The baron laughed softly.

“If I may say so,” he answered, “I am something of an artist. I like my pictures to be complete and harmonious. We must consider how the world, and especially England, will receive the announcement of this marriage, for its object will be at once plain to every one. Selden is a man of great influence; his articles are read everywhere. I have sometimes even fancied that he is responsible for the reluctance which Mlle. Davis shows.”

“In what way?”

“It seems that she has read his glowing account of our new republic. We have discussed it together, and I have pointed out his errors; but she is not convinced. If he could be brought to our point of view, and would tell her so, I am certain the affair would be settled. Moreover, an article or two in the proper vein would do much to influence public opinion.”

“He does not seem easily impressed,” said the countess, reflectively.

“I do not expect you to impress him,” explained the baron hastily. “It would be folly to think of approaching him in that way. But I hope to prove to him that the king, with millions in his hands, can do much more for our country than Jeneski. And it is true—what we propose is for the country’s good. I am certain I can make him see it.”

“But my part?”

“Will be to keep him amused. Impress him, if you can—but be very careful. Above all, talk to him and find out what he is thinking.”

The countess gazed unseeingly out across the water; at last the baron’s intentions lay clear before her.

“Well?” he asked.

“My dear baron,” said the countess, “I have not forgotten all I owe to you....”

“Ah, when one begins in that tone!” interjected the baron, with a gesture of disappointment.

“But wait.
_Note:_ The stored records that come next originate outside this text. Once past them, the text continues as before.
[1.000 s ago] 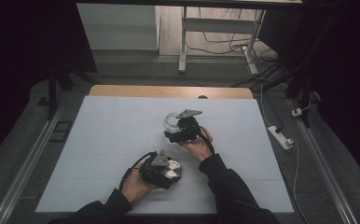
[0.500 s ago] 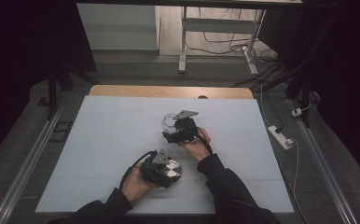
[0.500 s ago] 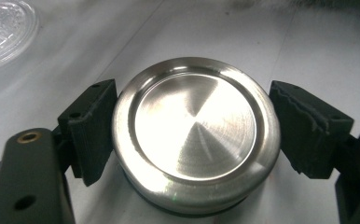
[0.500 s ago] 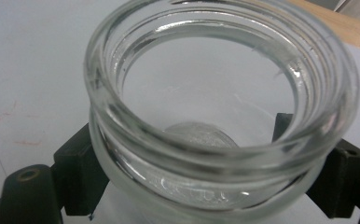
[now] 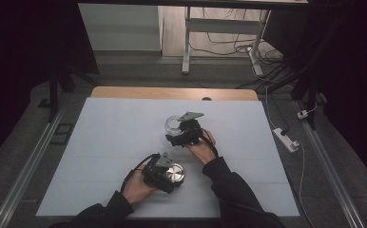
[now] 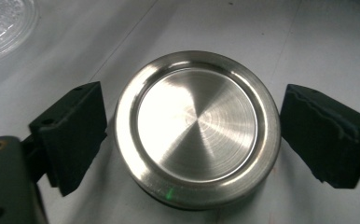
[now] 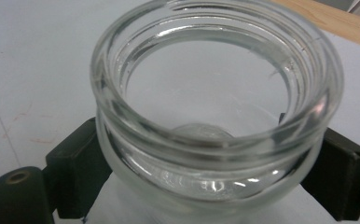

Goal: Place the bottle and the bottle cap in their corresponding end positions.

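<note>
A round brushed-steel lid (image 6: 197, 121) lies flat on the white table between the jaws of my left gripper (image 6: 194, 133). The jaws have just been opening, and a gap shows on each side of the lid. In the high view the lid (image 5: 175, 172) and left gripper (image 5: 173, 176) are near the front middle. Farther back, an empty clear glass jar (image 5: 172, 124) stands upright with its mouth uncovered. My right gripper (image 5: 175, 131) straddles it. Its jaws have just been opening too, and its pads (image 7: 78, 163) sit right beside the jar (image 7: 206, 140) low on its wall.
The white table top (image 5: 101, 142) has a wooden strip (image 5: 172, 92) along its far edge. A power strip (image 5: 284, 138) lies on the floor at the right, and table legs and cables stand beyond. Part of the glass jar (image 6: 1, 23) shows in the left gripper view.
</note>
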A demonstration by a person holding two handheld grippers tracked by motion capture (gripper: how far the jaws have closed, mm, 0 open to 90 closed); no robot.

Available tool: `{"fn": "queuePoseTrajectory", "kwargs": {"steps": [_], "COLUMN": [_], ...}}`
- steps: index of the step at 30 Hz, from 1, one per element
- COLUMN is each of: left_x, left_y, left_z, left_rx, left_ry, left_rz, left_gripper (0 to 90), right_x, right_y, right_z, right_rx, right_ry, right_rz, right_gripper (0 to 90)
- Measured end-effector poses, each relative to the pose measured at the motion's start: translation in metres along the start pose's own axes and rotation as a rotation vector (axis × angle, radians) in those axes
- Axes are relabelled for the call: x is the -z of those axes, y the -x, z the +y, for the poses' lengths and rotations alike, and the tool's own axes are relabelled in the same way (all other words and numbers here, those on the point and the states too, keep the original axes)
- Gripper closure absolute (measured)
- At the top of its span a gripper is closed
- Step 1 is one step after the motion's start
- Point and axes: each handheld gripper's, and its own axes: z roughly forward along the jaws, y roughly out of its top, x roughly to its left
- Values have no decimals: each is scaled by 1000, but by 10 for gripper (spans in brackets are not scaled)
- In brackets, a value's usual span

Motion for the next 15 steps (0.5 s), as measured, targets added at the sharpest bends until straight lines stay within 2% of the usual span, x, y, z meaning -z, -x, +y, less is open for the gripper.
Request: {"fn": "queuePoseTrajectory", "kwargs": {"steps": [3,15], "left_x": [3,23], "left_y": [-1,-11], "left_z": [-1,-8], "left_rx": [9,74], "left_ry": [3,14], "left_rz": [-8,-29], "left_gripper": [35,0], "right_x": [2,16], "right_y": [0,-1], "right_z": [0,-1], "right_rx": [3,-10], "right_ry": [-10,-19], "right_rz": [12,47], "right_gripper": [70,5]}}
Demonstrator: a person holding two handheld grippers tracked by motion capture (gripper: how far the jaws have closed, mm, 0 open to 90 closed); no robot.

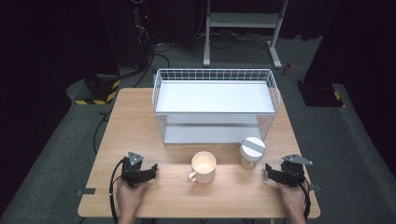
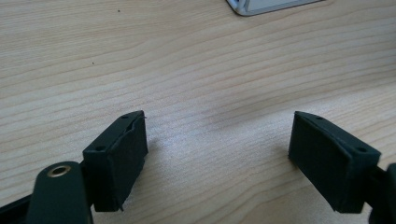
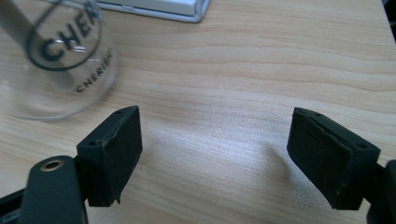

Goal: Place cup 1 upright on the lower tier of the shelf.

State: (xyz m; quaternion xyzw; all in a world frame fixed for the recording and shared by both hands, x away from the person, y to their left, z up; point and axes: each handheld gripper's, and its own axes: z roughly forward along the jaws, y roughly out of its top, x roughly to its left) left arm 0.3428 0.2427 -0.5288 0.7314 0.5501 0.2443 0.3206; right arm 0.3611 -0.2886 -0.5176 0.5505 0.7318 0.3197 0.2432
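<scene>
A cream mug (image 1: 203,166) stands upright at the front middle of the wooden table (image 1: 135,121), handle toward the front left. To its right is a clear glass jar (image 1: 251,152) with a white lid; its printed wall shows at the upper left of the right gripper view (image 3: 60,60). My left gripper (image 1: 148,171) rests on the table left of the mug, and its own view shows it open (image 2: 217,156) over bare wood. My right gripper (image 1: 271,171) lies right of the jar, open (image 3: 215,156) with nothing between its fingers.
A white two-tier wire rack (image 1: 215,105) stands at the back middle of the table, its base corner showing in the left gripper view (image 2: 266,5) and the right gripper view (image 3: 159,8). Beyond the table are a dark floor, cables and a metal stand (image 1: 243,28).
</scene>
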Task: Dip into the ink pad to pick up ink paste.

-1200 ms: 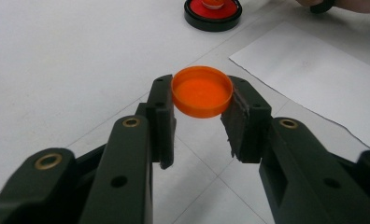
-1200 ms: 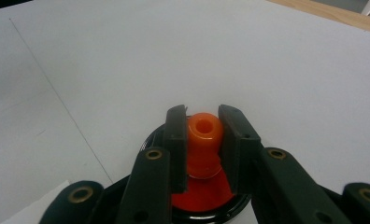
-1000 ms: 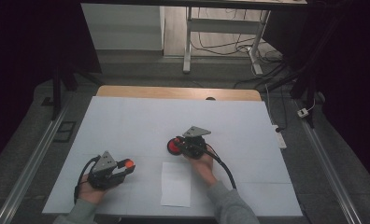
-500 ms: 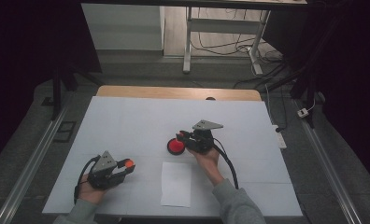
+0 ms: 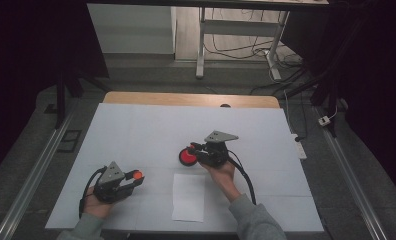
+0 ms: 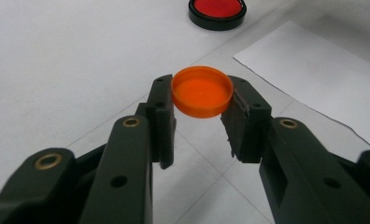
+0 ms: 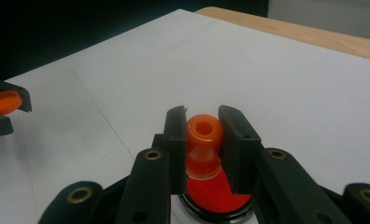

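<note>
Orange cap (image 6: 202, 91) sits clamped in left gripper (image 6: 199, 123) near table's (image 5: 136, 130) front-left, while right gripper (image 7: 204, 140) pinches an orange stamp (image 7: 203, 135) over the red ink pad (image 5: 187, 156), mid-table.

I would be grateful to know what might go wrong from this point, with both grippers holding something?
1. The left gripper pinches the orange cap only at its rim, near the jaw tips; it might pop out.
2. The right gripper holds the orange stamp over the red ink pad; a slip could mark the white table cover.
3. The paper sheet lies loose and may shift under stamping.
</note>
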Available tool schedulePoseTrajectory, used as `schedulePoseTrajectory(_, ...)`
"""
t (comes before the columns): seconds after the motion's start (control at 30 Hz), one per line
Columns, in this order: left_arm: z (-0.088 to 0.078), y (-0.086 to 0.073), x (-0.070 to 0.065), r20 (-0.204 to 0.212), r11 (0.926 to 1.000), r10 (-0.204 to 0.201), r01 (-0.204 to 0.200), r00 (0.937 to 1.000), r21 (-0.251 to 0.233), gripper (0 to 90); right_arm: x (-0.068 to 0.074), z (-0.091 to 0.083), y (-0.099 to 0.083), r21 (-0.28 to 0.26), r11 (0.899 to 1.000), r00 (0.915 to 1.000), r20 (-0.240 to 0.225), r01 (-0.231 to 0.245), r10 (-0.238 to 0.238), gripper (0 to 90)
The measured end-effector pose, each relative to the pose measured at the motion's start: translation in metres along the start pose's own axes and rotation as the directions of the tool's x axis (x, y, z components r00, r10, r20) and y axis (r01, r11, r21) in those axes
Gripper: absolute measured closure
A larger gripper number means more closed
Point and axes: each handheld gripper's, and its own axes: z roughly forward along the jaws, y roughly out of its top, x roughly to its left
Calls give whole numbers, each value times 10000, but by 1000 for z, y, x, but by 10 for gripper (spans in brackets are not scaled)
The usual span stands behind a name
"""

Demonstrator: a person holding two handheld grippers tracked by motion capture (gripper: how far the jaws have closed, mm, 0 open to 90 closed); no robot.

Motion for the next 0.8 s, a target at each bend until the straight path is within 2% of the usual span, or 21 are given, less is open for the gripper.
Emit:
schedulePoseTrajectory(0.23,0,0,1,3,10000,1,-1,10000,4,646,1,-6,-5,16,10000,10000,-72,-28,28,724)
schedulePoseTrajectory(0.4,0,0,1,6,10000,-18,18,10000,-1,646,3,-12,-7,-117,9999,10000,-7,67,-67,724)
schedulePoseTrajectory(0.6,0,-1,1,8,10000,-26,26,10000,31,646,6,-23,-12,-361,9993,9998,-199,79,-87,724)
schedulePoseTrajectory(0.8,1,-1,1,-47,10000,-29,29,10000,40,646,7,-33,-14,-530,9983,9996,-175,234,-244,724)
I am not refusing. I am only asking myself whether I can really be of service. If I can, you may rely upon me. As you know, I have my own reasons.”

A little convulsion ran across her face. The baron was looking at her keenly.

“Yes?”

“First I must meet these Americans and this Madame Ghita. After that we shall see!”

The baron took her hand and raised it to his lips.

“You have given me an enchanted hour, my dear,” he said, “but....”

“I understand,” she laughed. “One hour is all you can allow yourself!”

“It is true,” he assented dismally.

The countess rose.

“Take me to my hotel,” she said; “then you can go search for your scapegrace!”